:: WHAT IS NEEDED ::
Only some lines are wanted: please transcribe exactly those from the one containing "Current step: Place" through the end of the data, pictures excluded.

:: DATASET CONTENT ::
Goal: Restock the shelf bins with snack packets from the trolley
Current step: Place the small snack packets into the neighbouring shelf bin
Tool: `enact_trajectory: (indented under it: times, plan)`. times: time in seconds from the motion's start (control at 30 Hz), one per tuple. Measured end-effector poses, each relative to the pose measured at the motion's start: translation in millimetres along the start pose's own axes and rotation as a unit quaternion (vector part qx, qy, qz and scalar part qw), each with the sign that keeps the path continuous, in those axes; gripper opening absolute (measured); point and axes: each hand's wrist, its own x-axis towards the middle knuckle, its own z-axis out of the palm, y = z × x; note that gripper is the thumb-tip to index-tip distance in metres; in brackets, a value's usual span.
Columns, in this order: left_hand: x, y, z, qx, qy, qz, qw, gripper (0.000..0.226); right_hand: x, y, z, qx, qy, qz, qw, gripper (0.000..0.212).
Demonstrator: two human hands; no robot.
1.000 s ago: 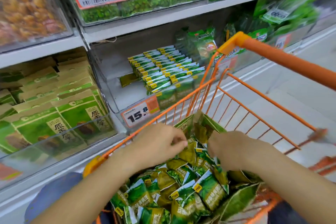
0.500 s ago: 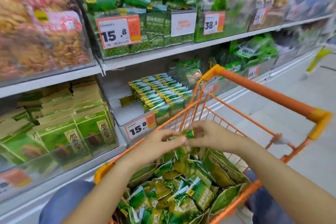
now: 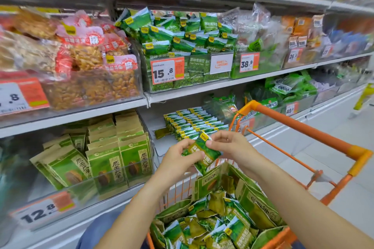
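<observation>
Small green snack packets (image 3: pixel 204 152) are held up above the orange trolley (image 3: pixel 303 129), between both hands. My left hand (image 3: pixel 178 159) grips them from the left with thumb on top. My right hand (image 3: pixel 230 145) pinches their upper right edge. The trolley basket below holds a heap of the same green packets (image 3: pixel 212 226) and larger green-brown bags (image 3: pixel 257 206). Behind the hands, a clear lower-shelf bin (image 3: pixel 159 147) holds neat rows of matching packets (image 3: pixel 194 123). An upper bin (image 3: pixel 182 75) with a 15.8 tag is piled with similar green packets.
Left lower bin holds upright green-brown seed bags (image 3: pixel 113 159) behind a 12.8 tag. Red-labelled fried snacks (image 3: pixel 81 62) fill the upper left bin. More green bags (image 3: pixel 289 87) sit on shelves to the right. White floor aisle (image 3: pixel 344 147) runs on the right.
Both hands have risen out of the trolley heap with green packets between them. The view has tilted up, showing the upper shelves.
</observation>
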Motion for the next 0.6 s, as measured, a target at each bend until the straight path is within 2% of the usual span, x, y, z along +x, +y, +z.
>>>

:: OUTPUT BELOW ::
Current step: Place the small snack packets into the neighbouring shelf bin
Tool: `enact_trajectory: (indented under it: times, plan)`. times: time in seconds from the motion's start (control at 30 Hz), one per tuple. Measured end-effector poses, each relative to the pose measured at the motion's start: translation in millimetres along the start pose's own axes and rotation as a unit quaternion (vector part qx, qy, qz and scalar part qw), each with the sign that keeps the path continuous, in those axes; gripper opening absolute (measured); point and axes: each hand's wrist, its own x-axis towards the middle knuckle, its own z-axis out of the palm, y = z × x; note that gripper is the thumb-tip to index-tip distance in metres; in brackets, a value's usual span.
Columns, in this order: left_hand: x, y, z, qx, qy, qz, qw, gripper (0.000..0.226); right_hand: x, y, z, qx, qy, qz, qw, gripper (0.000..0.212).
Demonstrator: two human hands; no robot.
1.000 s ago: 
0.500 s ago: 
now: 
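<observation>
Small green snack packets (image 3: pixel 204 152) are held up above the orange trolley (image 3: pixel 303 129), between both hands. My left hand (image 3: pixel 178 159) grips them from the left with thumb on top. My right hand (image 3: pixel 230 145) pinches their upper right edge. The trolley basket below holds a heap of the same green packets (image 3: pixel 212 226) and larger green-brown bags (image 3: pixel 257 206). Behind the hands, a clear lower-shelf bin (image 3: pixel 159 147) holds neat rows of matching packets (image 3: pixel 194 123). An upper bin (image 3: pixel 182 75) with a 15.8 tag is piled with similar green packets.
Left lower bin holds upright green-brown seed bags (image 3: pixel 113 159) behind a 12.8 tag. Red-labelled fried snacks (image 3: pixel 81 62) fill the upper left bin. More green bags (image 3: pixel 289 87) sit on shelves to the right. White floor aisle (image 3: pixel 344 147) runs on the right.
Both hands have risen out of the trolley heap with green packets between them. The view has tilted up, showing the upper shelves.
</observation>
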Motion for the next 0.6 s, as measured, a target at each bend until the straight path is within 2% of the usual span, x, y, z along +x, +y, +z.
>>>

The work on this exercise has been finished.